- **Requirement**
Every line below from the one containing "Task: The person" through the one containing "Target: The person" must be transcribed exactly. Omit all lines outside that stretch.

- **Stored dataset items**
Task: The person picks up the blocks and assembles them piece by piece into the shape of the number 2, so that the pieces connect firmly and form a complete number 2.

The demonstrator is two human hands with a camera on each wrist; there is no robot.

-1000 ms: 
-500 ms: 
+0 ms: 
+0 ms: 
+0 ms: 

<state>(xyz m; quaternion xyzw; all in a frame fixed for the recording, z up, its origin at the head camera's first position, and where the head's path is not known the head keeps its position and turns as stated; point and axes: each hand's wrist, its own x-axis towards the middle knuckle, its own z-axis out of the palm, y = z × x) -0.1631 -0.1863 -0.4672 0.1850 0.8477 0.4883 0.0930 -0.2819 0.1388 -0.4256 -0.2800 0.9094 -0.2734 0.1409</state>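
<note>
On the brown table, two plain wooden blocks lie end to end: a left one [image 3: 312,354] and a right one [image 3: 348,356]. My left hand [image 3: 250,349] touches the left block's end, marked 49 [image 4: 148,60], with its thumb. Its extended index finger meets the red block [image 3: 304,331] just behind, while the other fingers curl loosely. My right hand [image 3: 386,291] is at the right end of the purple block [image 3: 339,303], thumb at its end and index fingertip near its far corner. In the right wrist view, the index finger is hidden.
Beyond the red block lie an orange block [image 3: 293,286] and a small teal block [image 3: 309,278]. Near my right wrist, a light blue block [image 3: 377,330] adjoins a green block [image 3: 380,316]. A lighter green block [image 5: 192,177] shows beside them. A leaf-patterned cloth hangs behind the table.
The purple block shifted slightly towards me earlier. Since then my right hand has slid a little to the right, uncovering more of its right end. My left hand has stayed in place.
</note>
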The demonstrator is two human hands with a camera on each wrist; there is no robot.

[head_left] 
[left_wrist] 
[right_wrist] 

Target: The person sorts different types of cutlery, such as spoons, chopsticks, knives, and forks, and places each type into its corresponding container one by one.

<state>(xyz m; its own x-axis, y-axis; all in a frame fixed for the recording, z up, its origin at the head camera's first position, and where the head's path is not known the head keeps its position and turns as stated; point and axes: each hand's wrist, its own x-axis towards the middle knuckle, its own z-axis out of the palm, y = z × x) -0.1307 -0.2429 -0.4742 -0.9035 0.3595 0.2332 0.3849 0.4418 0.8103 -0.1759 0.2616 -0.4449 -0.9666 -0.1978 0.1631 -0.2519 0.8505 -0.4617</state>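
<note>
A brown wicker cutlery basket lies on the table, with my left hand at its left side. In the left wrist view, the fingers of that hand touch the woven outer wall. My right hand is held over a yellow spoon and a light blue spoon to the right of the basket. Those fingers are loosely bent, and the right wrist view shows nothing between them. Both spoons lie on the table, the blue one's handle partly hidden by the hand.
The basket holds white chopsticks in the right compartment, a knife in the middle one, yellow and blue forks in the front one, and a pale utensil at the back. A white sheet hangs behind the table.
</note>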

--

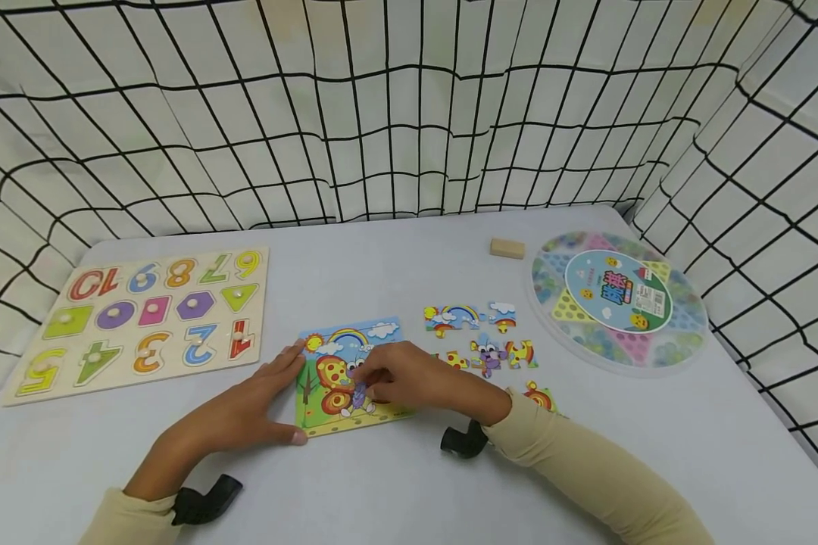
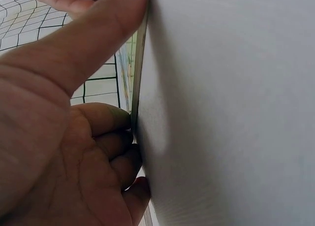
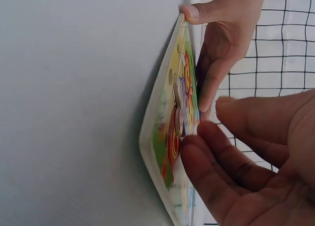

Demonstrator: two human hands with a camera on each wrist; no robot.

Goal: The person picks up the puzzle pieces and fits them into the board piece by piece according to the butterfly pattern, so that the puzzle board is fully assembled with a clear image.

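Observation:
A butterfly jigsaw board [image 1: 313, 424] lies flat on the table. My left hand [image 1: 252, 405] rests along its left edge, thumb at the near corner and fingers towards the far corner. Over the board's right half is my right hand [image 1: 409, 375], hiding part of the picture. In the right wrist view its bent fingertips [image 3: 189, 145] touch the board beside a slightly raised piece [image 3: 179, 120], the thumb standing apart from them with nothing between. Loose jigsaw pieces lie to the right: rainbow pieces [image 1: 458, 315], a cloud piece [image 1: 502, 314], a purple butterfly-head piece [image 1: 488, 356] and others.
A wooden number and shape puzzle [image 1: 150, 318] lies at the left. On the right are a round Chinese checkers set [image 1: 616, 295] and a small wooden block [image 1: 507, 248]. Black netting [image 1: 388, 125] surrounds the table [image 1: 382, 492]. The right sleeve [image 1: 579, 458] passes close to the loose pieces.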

- **Solution to this problem**
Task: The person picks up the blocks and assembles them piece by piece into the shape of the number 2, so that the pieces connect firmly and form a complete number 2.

The demonstrator is two human hands with a camera on each wrist; there is no robot.

-1000 ms: 
-500 ms: 
+0 ms: 
+0 ms: 
+0 ms: 

<state>(xyz m; quaternion xyzw; all in a frame fixed for the recording, z up, its origin at the head camera's first position, and where the head's path is not known the head keeps its position and turns as stated; point and axes: each hand's wrist, its own x-axis towards the middle knuckle, its own z-axis out of the palm, y = z × x) -0.1631 -0.1863 -0.4672 0.1850 0.8477 0.4883 0.0930 -0.2819 0.1388 -0.4256 -0.2800 0.9094 -0.2734 0.1409</state>
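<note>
On the brown table, two plain wooden blocks lie end to end: a left one [image 3: 312,354] and a right one [image 3: 348,356]. My left hand [image 3: 250,349] touches the left block's end, marked 49 [image 4: 148,60], with its thumb. Its extended index finger meets the red block [image 3: 304,331] just behind, while the other fingers curl loosely. My right hand [image 3: 386,291] is at the right end of the purple block [image 3: 339,303], thumb at its end and index fingertip near its far corner. In the right wrist view, the index finger is hidden.
Beyond the red block lie an orange block [image 3: 293,286] and a small teal block [image 3: 309,278]. Near my right wrist, a light blue block [image 3: 377,330] adjoins a green block [image 3: 380,316]. A lighter green block [image 5: 192,177] shows beside them. A leaf-patterned cloth hangs behind the table.
The purple block shifted slightly towards me earlier. Since then my right hand has slid a little to the right, uncovering more of its right end. My left hand has stayed in place.
</note>
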The demonstrator is two human hands with a camera on each wrist; there is no robot.

[head_left] 
[left_wrist] 
[right_wrist] 

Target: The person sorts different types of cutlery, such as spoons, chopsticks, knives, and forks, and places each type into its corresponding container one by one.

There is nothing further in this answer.